ARM Architecture Basics⌗
Before writing assembly, you need to understand ARM64 basics. ARM64 is a 64-bit architecture, so it has 64-bit wide registers and can address more memory than 32-bit architectures.
Registers⌗
There are 31 general-purpose registers: x0 to x30.
x0tox7: used for passing arguments and returning valuesx8tox15: general-purposex19tox28: callee-saved (persistent)x29: frame pointer (FP)x30: link register (LR)xzr: zero register (always 0)
The lower 32 bits of each register are accessible as w0 to w30.
Memory and Pages⌗
Linux uses virtual memory. Each process has its own virtual address space, and the kernel maps virtual to physical addresses.

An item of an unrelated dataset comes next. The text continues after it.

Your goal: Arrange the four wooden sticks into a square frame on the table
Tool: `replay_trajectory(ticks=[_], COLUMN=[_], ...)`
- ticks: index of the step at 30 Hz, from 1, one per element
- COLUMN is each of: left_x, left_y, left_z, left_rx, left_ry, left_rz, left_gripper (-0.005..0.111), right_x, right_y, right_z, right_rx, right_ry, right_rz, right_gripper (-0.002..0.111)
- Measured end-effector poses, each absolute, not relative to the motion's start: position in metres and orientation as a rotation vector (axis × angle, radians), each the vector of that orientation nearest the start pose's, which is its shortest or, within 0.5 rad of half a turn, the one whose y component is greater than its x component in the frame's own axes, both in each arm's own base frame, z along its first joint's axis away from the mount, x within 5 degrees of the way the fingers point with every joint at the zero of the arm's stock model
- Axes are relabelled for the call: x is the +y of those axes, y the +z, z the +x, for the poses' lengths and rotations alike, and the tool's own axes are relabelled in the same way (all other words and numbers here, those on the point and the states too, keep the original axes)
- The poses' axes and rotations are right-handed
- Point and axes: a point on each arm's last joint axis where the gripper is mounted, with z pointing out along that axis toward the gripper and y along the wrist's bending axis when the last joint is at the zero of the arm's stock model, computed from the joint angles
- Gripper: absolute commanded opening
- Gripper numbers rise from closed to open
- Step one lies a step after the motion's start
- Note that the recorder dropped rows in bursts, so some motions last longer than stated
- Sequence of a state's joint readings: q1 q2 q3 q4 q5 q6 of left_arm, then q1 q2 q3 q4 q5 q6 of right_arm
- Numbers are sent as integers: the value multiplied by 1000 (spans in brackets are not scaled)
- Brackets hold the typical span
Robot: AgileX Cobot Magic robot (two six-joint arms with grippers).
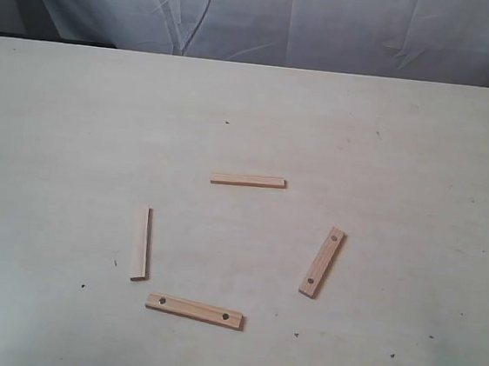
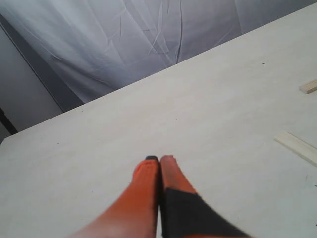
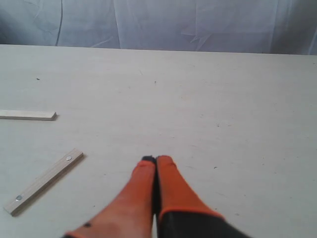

Memory is divided into pages (usually 4KB). You never deal with physical memory directly.
Using the Stack⌗
The stack is used for local variables and passing arguments. It grows downward. The sp (stack pointer) register points to the top of the stack. You use the stack to save register values, store local variables, and keep return addresses.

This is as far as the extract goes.